Users are allowed to specify which nodes to include/exclude for tracing. When executing a video embedding task, the video decoder operator will output a large number of video frames, which we are not interested in, so we want to exclude them. On the other hand, sometimes we are particularly concerned about the information of a single operator and don’t care about the others, so we only want to include this operator only. Thus we provide include/exclude parameters in debug():

from towhee import pipe, ops

p = (
	pipe.input('url', 'title')
        .map('title', 'text_embedding', ops.text_embedding.data2vec())
		.flat_map('url', 'frames', ops.video_decode.ffmpeg())
		.map('frames', 'video_embedding', ops.image_embedding.timm(model_name='resnet34'))
		.output('text_embedding', 'video_embedding')
)

Exclude decode node by partial name

res = p.debug('your_video_path', tracer=True, exclude='decode')

Include embedding nodes only

res = p.debug('your_video_path', tracer=True, include=['embedding'])

Notes: Users can specify include/exclude nodes by partial names, note that all the nodes that contains the partial name will be regraded include/exclude.
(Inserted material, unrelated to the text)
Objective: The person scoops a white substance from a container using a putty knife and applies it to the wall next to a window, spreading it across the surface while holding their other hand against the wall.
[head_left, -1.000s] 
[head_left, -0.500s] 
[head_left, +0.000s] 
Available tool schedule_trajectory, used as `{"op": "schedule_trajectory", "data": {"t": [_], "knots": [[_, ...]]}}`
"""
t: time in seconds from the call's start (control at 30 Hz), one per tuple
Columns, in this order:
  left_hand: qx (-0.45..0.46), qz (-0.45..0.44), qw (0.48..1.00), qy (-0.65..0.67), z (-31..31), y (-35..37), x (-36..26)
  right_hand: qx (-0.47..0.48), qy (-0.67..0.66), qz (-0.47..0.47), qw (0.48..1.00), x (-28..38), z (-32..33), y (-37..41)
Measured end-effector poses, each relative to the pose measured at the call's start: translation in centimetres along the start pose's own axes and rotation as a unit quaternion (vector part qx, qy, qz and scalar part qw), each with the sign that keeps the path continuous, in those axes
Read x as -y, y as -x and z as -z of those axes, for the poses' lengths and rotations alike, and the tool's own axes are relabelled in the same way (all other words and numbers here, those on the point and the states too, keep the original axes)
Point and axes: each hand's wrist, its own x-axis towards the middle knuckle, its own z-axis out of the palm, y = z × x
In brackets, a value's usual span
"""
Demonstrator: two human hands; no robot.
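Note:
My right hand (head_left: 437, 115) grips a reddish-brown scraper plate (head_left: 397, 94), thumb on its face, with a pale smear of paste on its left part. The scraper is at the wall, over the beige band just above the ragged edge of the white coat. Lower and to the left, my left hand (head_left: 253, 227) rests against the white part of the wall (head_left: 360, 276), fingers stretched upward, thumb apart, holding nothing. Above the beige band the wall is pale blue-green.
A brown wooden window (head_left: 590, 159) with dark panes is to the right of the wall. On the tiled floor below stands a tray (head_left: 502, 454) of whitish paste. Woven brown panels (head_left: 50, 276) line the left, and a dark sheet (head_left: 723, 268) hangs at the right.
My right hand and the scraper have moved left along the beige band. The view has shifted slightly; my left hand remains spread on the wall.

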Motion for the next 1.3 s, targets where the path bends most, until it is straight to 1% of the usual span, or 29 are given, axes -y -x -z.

In the example above, we set include=['embedding'], both the text_embedding and image_embedding nodes will be traced in the pipeline.

show tracer

The tracer can be showed in two format, depends on the running enviroment:

res.tracer.show()
  • When showed in IPython enviroment: ipython

  • When showed in command lines: cmd

show profiler

Profiler records the performance of each node, including the total time, operator initialization time, data waiting time, operator execution time, etc…

res.profiler.show()

profiler

get pipeline info

Also, users can view the pipeline information in the form of a dict by property v.nodes:

res.nodes

nodes